== PROBLEM STATEMENT ==
Begin at the top of the listing below. Write each line out exactly, ending with the line that holds "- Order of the".

====== COLLECTED MATERIAL

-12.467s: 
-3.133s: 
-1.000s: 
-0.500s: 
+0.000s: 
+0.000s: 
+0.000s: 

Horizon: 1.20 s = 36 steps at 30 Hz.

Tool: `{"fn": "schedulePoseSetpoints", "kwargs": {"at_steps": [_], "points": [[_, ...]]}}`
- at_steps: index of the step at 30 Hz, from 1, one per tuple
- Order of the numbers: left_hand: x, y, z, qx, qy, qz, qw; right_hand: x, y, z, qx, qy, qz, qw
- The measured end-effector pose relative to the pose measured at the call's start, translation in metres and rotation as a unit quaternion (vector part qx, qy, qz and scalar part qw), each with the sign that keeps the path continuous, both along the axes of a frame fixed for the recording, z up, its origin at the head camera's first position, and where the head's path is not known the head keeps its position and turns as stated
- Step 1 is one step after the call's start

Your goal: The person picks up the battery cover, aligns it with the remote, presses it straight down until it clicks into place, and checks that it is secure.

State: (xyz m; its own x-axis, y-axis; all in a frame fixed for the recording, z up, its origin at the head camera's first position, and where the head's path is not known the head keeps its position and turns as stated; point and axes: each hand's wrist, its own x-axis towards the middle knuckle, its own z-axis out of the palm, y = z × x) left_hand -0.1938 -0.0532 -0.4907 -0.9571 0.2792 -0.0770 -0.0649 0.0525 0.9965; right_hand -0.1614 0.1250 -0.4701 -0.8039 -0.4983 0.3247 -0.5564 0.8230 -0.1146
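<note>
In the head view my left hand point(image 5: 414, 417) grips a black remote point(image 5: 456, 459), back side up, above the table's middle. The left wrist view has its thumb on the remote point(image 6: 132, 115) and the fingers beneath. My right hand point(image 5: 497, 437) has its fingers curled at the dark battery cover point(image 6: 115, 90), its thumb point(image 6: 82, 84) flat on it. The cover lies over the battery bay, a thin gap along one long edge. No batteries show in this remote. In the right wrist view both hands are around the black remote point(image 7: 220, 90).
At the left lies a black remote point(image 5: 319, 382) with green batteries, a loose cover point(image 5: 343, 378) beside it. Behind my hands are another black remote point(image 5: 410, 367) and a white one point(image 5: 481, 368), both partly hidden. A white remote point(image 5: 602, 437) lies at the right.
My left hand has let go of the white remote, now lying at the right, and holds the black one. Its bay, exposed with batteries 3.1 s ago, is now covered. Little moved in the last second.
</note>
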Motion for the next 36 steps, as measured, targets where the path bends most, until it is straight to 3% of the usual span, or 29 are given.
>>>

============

== ANSWER TO THE PROBLEM ==
-12.467s: 
-3.133s: 
-1.000s: 
-0.500s: 
+0.000s: 
+0.000s: 
+0.000s: 

Horizon: 1.20 s = 36 steps at 30 Hz.

Tool: `{"fn": "schedulePoseSetpoints", "kwargs": {"at_steps": [_], "points": [[_, ...]]}}`
- at_steps: index of the step at 30 Hz, from 1, one per tuple
- Order of the numbers: left_hand: x, y, z, qx, qy, qz, qw; right_hand: x, y, z, qx, qy, qz, qw

Nothing else belongs in the answer.